Salford tomorrow. DA is bullish but expecting the game to be our hardest of the season so far. Salford will be skilful, physical, front-foot-ful and generally full of all sorts of threats. We're more than a match for them, he says, and after last weekend, I don’t have the heart to argue. There is, however, something of a comedown feeling about it. We’re still searching for that elusive consistency, and we’ve still only won two in six. Yes, we’re scoring, yes, we’re capable of scoring even more, but we can't keep a clean sheet. We’re still easing our most attacking players back to fitness and we still don’t have a centre half for the bench.
The boost to our attack with the returning Rose and Svanthorsen and the increasing inclusion of Soonsup-Bell could mean that we can be optimistic about outscoring our fallacious but forward-driving, front-footed foes. Gilsenan’s name keeps cropping up in interviews as well, Artell and his coaches all singing his praises. Suddenly, we have a glut of talented, capable forwards, so many that the bench isn’t big enough and the next problem will be keeping them all happy. For us, happiness means we share Artell’s bullishness and the horns of the bull can be changed until we find a winning formula at the Peninsula Stadium.
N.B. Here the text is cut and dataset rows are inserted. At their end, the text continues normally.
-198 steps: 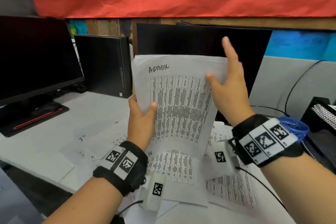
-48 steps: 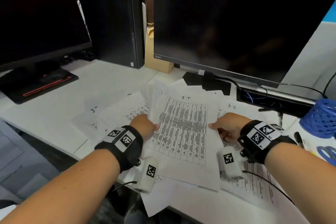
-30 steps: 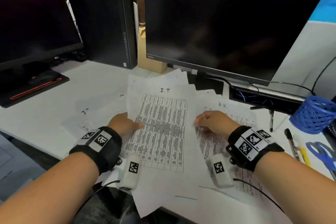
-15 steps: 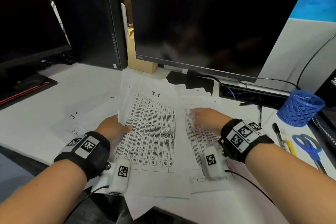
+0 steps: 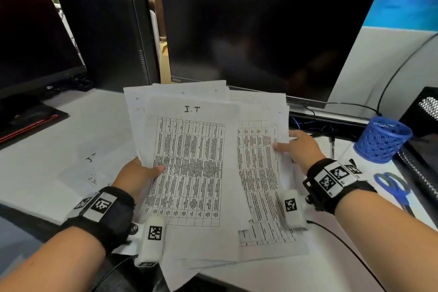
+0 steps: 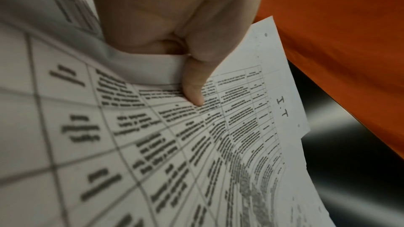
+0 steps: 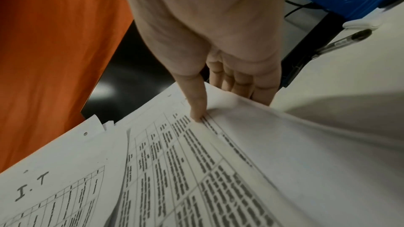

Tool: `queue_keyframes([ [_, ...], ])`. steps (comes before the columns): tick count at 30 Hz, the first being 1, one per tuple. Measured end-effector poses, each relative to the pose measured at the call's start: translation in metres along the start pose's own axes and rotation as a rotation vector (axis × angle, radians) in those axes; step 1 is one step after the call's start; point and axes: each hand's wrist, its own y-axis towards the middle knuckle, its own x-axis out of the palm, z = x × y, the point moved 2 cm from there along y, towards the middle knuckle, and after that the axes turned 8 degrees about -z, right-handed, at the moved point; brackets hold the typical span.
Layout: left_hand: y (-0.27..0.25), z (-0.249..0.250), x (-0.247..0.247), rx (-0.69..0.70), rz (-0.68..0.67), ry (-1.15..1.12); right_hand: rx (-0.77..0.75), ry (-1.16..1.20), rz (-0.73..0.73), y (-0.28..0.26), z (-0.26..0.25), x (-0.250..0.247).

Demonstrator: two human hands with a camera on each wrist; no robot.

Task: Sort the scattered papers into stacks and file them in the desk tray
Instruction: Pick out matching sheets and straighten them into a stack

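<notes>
Near the counter's (image 5: 71,125) left edge lies a loose sheet (image 5: 94,168) with a handwritten "J". At the front edge the left hand (image 5: 135,174) pinches the sheaf of papers (image 5: 189,173), thumb on top; its top sheet reads "I.T". The right hand (image 5: 299,147) pinches the offset sheets' right edge (headings hidden). They should be squared together before stacking. No brand is legible.

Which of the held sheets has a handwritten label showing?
The front sheet, under the left hand's thumb: "I.T" is written at its top. The others' tops are covered.
</notes>
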Motion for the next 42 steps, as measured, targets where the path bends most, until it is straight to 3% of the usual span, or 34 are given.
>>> queue_keyframes([
  [5, -0.006, -0.002, -0.003, 0.039, -0.027, -0.052, -0.063, 0.068, -0.118, -0.010, -0.001, 0.005],
  [9, -0.008, -0.002, -0.004, 0.047, -0.037, 0.005, -0.129, 0.005, -0.037, -0.012, -0.005, 0.001],
  [16, -0.015, 0.005, -0.001, 0.056, 0.073, 0.211, -0.224, -0.060, 0.051, -0.013, -0.024, -0.034],
  [25, -0.038, 0.049, -0.019, 0.187, 0.131, -0.027, -0.171, 0.196, 0.072, -0.006, -0.020, -0.071],
  [29, -0.039, 0.067, 0.011, 0.189, 0.006, -0.099, -0.154, 0.311, -0.003, -0.010, -0.022, -0.056],
  [34, -0.031, 0.071, 0.049, 0.168, -0.018, -0.134, -0.137, 0.412, -0.081, -0.021, -0.026, -0.023],
  [40, -0.028, 0.057, 0.070, 0.125, -0.064, -0.095, -0.155, 0.464, -0.084, -0.031, -0.025, -0.001],
  [42, -0.030, 0.054, 0.071, 0.143, -0.022, -0.052, -0.176, 0.456, -0.063, -0.034, -0.025, -0.001],
])
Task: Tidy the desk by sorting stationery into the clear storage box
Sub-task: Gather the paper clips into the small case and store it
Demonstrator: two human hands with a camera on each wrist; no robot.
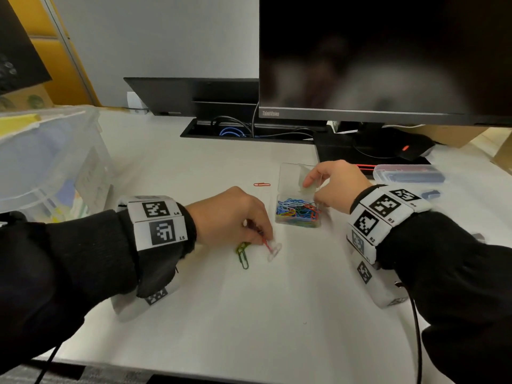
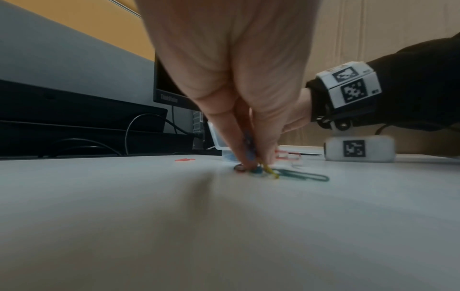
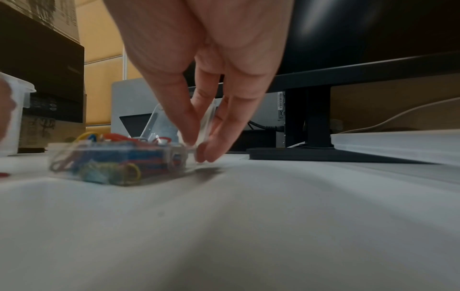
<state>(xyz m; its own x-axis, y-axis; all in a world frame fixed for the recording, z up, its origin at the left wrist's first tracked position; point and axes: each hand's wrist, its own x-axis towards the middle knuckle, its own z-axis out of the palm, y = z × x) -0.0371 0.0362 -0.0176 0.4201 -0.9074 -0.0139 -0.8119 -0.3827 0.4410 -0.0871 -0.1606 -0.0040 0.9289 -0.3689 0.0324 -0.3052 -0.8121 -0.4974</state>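
The left hand (image 1: 230, 214) pinches thin bent-wire paper clips (image 1: 266, 245) on the smooth white desk (image 1: 249, 314). The right hand (image 1: 335, 184) pinches the little clear plastic box's (image 1: 297, 214) open lid (image 1: 295, 177).

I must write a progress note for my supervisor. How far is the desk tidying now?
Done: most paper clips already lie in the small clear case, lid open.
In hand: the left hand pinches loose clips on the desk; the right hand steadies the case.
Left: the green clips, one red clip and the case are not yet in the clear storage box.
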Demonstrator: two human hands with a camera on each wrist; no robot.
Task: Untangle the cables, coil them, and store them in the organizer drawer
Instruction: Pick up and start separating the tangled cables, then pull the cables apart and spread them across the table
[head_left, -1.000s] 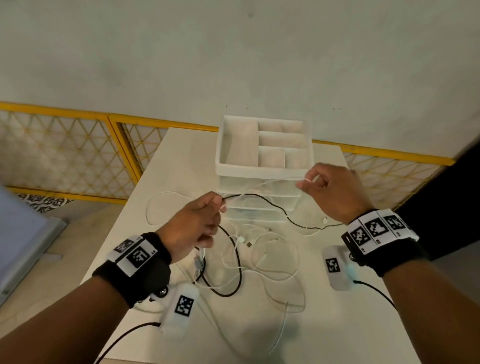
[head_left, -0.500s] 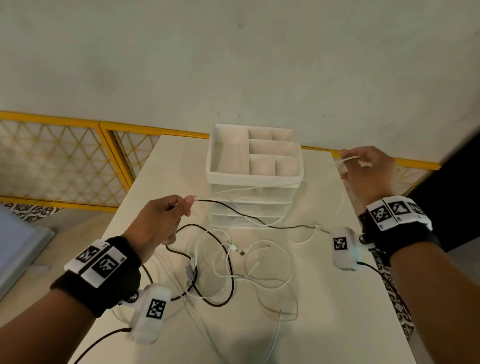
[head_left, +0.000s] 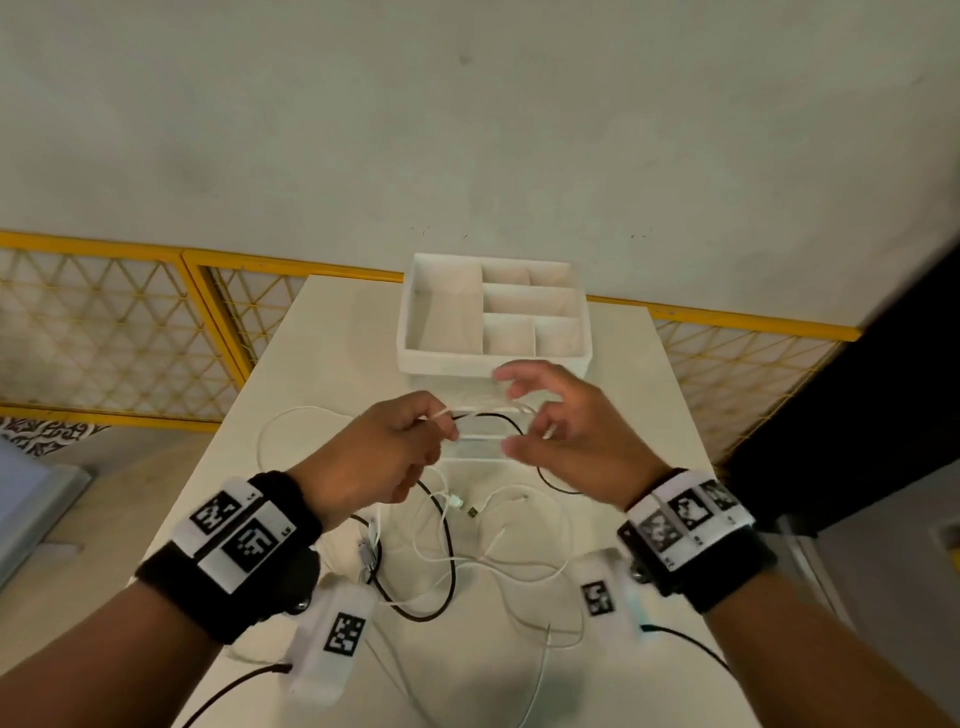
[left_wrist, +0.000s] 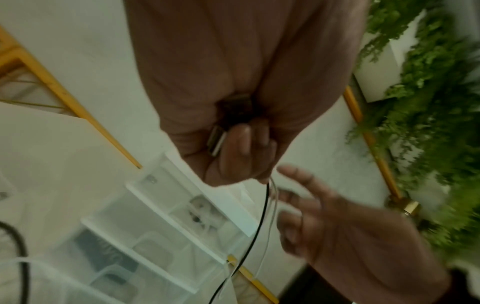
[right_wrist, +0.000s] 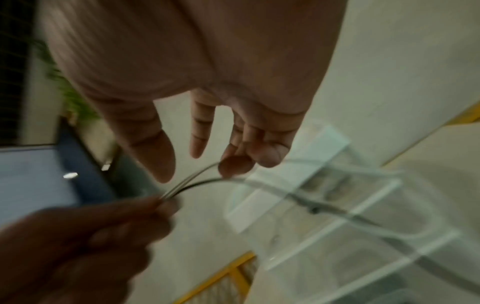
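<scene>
My left hand (head_left: 439, 422) pinches a white cable (head_left: 470, 413) and a black cable (head_left: 485, 415) together just in front of the organizer (head_left: 493, 358). In the left wrist view the left hand (left_wrist: 259, 174) also holds a plug (left_wrist: 217, 142) against its palm. My right hand (head_left: 514, 410) hovers close to the left one with fingers spread and loosely bent. The white cable's loop (right_wrist: 200, 171) brushes one of the right hand's fingertips (right_wrist: 233, 167). The rest of the black cable (head_left: 447, 587) and white cable (head_left: 519, 566) lies tangled on the table (head_left: 322, 364).
The organizer has an open compartment tray on top and translucent drawers (left_wrist: 145, 236) below, all pushed in. It stands at the far middle of the white table. A yellow mesh fence (head_left: 130, 332) runs behind the table; a wall rises beyond it.
My right hand has swung back from the far right to just beside the left hand and opened its fingers. The white cable it had pulled taut now hangs in a short loop.
</scene>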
So, bullishness may, I am happy to believe, be enough to keep night and the winter for now at bay and with Rose getting closer to a start we can see Kabia out wide, running at defenders and terrifying them. Amalazor has yet to show any consistency and Burns has done little wrong to be dropped but he is more workmanlike than explosive.
Vernam must keep his place. Should Walker? Khouri is a great player to have on the bench but do we need his energy from the start? Drop Green? We saw what the result of that away at Barnet. Stick to the same starting lineup then, get the subs on (Svanthorsen and Kabia/Soonsup-Bell for the last 20 minutes? Yes, please!) midway through the second half and get Jaze out wide. Lovely. Let’s cross our fingers and cross the ball to Rose.